“Makasih untuk semuanya,” kataku.
Aku menyusul Wira yang duduk di selasar. Hari ini begitu padat. Aku tegang menunggui ibu menjalani CT-Scan. Khawatir ibu tambah parah ketika harus menempuh perjalan dari kamar hingga lab. Ya meskipun dengan ranjang dorong.
Aku membaca apa saja yang bisa kubaca. Dari al Fatihah, al Ikhlas, al Falaq, an Nas. Benar-benar kuhayati artinya. Sambung menyambung kulafalkan salawat dan istigfar. Aku berharap hasilnya baik-baik saja. Baik-baik saja.
Aku membenamkan wajah pada kedua talapak tangan. Kadang membungkam mulut. Sesekali menautkan sepuluh jari dan menyangga dagu. Sementara Wira hanya diam. Duduk tak jauh dariku. Entah diamnya karena tidak mau mengganguku, atau sengaja tidak mau bicara denganku.
Jadi, begitu semuanya selesai, dan hasilnya menunjukkan ibu baik-baik saja, namun perlu istirahat panjang untuk pulih, aku merasa lega. Seketika merasa lapar. Aku ingat bahwa sejak pagi belum makan apa-apa.
Dan sewaktu ibu tidur, aku turun ke bagian depan rumah sakit. Ke jajaran warung makan di seberang jalan. Membeli makan untukku, untuk Wira dan untuk Khalid.
Khalid awalnya menolak dengan alasan sudah kenyang dan bisa mencari makan sendiri kalau lapar lagi. Tetapi aku tahu, seharian dia pasti tidak bisa keluar karena tidak ada yang menggantikan jaga ibunya. Jadi kutaruh saja di nakas.
“Maaf jadi merepotkanmu,” kataku sambil menaruh sebungkus nasi dan sendok di depan Wira. “Menyita waktumu juga.” Aku duduk, membuka makananku.
Wira tidak menjawab. Tetapi dia ikut membuka makanannya.
“Sebenarnya kalau kamu—“
“Makan dulu.”
Aku menatap Wira yang memotong kalimatku. Dia mulai menyuap. Kemudian kami sibuk dengan makanan masing-masing. Entah karena aku sedang lapar, atau karena hasil lab ibu atau karena ini nasi yang baru matang, perasaanku jadi lebih baik.
Wira menghabiskan makanannya lebih dulu. Dia masuk ke kamar. Tetapi tak lama kemudian keluar membawa botol minumnya, dan botol minumku.
“Makasih.” Aku tersenyum, berusaha mencairkan suasana.
“Aku punya ide,” kata Wira.
“Maksudmu?”
“Bibi.”
“Kenapa?”
“Kupikir tidak mungkin terus di ranjang datar.”

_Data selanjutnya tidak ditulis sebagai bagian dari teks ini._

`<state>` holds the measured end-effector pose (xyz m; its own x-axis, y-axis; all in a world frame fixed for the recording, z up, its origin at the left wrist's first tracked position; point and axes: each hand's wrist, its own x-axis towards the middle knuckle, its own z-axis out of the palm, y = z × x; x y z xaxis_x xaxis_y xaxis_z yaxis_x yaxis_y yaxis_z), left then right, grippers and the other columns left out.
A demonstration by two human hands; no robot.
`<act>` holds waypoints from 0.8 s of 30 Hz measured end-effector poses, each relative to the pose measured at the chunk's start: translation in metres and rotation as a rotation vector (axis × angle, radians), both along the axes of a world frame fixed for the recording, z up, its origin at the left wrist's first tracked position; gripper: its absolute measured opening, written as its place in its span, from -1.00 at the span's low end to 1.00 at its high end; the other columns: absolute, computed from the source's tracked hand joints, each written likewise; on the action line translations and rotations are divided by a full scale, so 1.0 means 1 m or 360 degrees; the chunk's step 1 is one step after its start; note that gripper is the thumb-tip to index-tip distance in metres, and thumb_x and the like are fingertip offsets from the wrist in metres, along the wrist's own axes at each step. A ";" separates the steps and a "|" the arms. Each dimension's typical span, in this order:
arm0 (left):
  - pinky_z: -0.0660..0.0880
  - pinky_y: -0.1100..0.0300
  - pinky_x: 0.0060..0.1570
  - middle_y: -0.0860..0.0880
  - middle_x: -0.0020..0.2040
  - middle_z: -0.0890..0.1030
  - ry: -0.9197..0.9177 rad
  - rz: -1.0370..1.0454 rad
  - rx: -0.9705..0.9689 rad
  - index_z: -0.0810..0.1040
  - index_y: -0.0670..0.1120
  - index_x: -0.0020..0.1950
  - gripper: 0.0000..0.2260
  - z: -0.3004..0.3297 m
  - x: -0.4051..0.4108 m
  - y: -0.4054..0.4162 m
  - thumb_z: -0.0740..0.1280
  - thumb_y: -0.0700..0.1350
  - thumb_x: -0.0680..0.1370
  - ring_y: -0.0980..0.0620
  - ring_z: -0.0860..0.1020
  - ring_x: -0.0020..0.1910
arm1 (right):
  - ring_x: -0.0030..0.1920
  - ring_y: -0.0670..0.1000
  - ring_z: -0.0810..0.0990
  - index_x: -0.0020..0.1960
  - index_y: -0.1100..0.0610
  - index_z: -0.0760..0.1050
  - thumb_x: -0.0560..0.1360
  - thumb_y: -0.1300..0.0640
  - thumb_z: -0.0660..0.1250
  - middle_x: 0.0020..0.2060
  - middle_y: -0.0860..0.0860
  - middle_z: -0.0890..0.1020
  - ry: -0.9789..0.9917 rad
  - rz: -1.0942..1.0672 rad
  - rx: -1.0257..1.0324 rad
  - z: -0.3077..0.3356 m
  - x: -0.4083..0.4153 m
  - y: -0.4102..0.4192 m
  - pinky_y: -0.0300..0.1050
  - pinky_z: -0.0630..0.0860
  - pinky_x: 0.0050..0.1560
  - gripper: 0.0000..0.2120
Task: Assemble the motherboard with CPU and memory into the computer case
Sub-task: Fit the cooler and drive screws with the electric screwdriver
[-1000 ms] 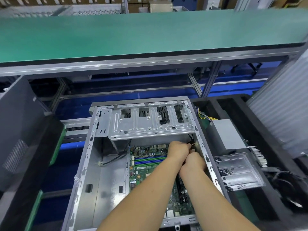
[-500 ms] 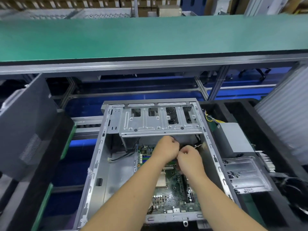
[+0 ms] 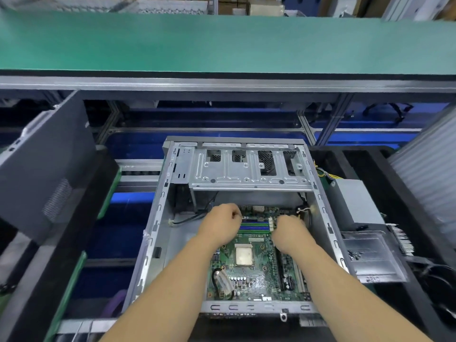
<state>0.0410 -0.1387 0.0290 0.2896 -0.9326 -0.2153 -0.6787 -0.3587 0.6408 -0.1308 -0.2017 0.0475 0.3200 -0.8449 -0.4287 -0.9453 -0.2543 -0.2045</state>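
Green motherboard (image 3: 249, 275) in open grey steel case (image 3: 158, 233); left grip (image 3: 220, 225) and right grip (image 3: 291, 233) curled, contents indiscernible; green-topped surface (image 3: 222, 43) beyond; lettering illegible.

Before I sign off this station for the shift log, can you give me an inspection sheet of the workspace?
Surface: black foam tray under and around the case; green conveyor belt beyond.
Job's things: computer case lies open; motherboard inside, CPU seated, blue and green memory slots at the far end.
Clutter: clear bag of screws right of the case; grey panel leaning at left.
Hands: left hand and right hand both curled over the board's far edge; what they hold cannot be told.
Cables: black cable on the case floor; yellow and black wires at the power supply.
Surroundings: aluminium frame, cartons behind.
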 end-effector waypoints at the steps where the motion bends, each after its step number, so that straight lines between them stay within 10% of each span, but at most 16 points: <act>1: 0.33 0.22 -0.41 0.14 -0.29 0.54 -0.0041 -0.0021 0.0013 0.61 0.02 0.02 -0.77 0.000 0.000 0.000 0.15 -0.14 0.59 0.12 0.47 -0.39 | 0.13 0.18 0.55 -0.22 0.16 0.38 0.58 0.19 0.25 0.06 0.20 0.62 0.0022 0.0016 -0.0012 0.000 0.000 0.001 -0.12 0.46 -0.04 -0.80; 10: 0.48 0.15 -0.23 0.04 -0.12 0.64 -0.0115 -0.0318 0.0052 0.61 0.03 0.01 -0.78 -0.005 -0.007 -0.007 0.17 -0.13 0.56 0.06 0.52 -0.25 | -0.43 0.01 0.56 -0.05 0.19 0.55 0.62 0.14 0.17 -0.30 0.06 0.60 -0.0307 -0.0070 0.0367 0.001 0.000 0.019 -0.19 0.49 -0.38 -0.79; 16: 0.57 0.08 -0.15 0.03 -0.16 0.61 -0.0107 -0.0452 0.0146 0.60 0.02 0.01 -0.78 -0.011 -0.008 -0.010 0.17 -0.13 0.55 0.03 0.54 -0.25 | 0.15 0.19 0.59 0.16 0.26 0.53 0.61 0.21 0.17 0.13 0.18 0.62 0.0209 -0.0129 0.0391 -0.001 -0.005 0.011 -0.12 0.47 0.07 -0.77; 19: 0.52 0.13 -0.20 0.02 -0.14 0.60 -0.0093 -0.0464 0.0133 0.58 0.04 0.00 -0.79 -0.014 -0.007 -0.010 0.16 -0.13 0.56 0.04 0.54 -0.25 | 0.12 0.18 0.59 -0.03 0.17 0.47 0.57 0.17 0.23 0.06 0.13 0.63 0.0277 -0.0218 0.0274 0.001 -0.003 0.008 0.03 0.52 0.23 -0.91; 24: 0.52 0.12 -0.17 0.05 -0.13 0.59 -0.0091 -0.0444 0.0094 0.58 0.05 -0.01 -0.80 -0.016 -0.007 -0.012 0.17 -0.12 0.55 0.03 0.54 -0.20 | -0.30 0.07 0.53 -0.26 0.13 0.35 0.58 0.22 0.26 -0.32 0.00 0.48 0.0143 -0.0134 -0.0070 0.005 -0.007 0.014 -0.11 0.52 -0.27 -0.76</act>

“Tapi, bahkan dokter saja menyarankan tidur tanpa bantal?”
“Dimiringkan secara bertahap.”
Aku diam. Selama ini, sejak kami kecil, dia selalu mengalah oleh pendapatku, mengiyakan apa yang aku iyakan, meski pada awalnya dia bilang tidak. Tetapi, perihal itu, rupanya memang sudah berubah sejak komunikasi tak lagi semudah dulu.
Jadi, kali ini aku yang mencoba mendengarnya.
Setelah ibu bangun, Wira bicara pada ibu, kalau dia akan memiringkan ranjang secara bertahap. Ibu setuju.
Ranjang ibu agak berkarat. Jadi Wira dibantu Khalid. Sementara aku memastikan ibu tetap pada posisi yang nyaman.
“Apakah tambah berputar-putar, Bu?”
Aku bertanya pada ibu bagaimana rasanya. Memintanya mencoba memiringkan kepala ke kiri dan kanan, pelan-pelan, bergantian. Kami menunggu satu jam reaksinya. Dua jam. Tiga jam. Dan Wira menambah ketinggian hingga 45 derajat.
Ranjang kembali ke posisi datar begitu tidur malam.
Pagi harinya, ranjang kembali dimiringkan pelan-pelan. Siangnya, kemiringan mencapai empat puluh lima derajat dan sore hari ibu bersandar di delapan puluh derajat. Aku melaporkan semuanya pada ayah. Sementara perawat tidak komentar apapun. Proses seperti itu berlangsung hingga ke hari berikutnya, dan berikutnya lagi.
Wira masih tak banyak bicara. Sering kali dia duduk di balkon dengan headset terpasang di kedua telinganya. Aku paham, itu cara seseorang tidak ingin diajak bicara. Sementara Khalid lebih sering duduk di samping ibunya. Dia meminjam buku yang kubawa.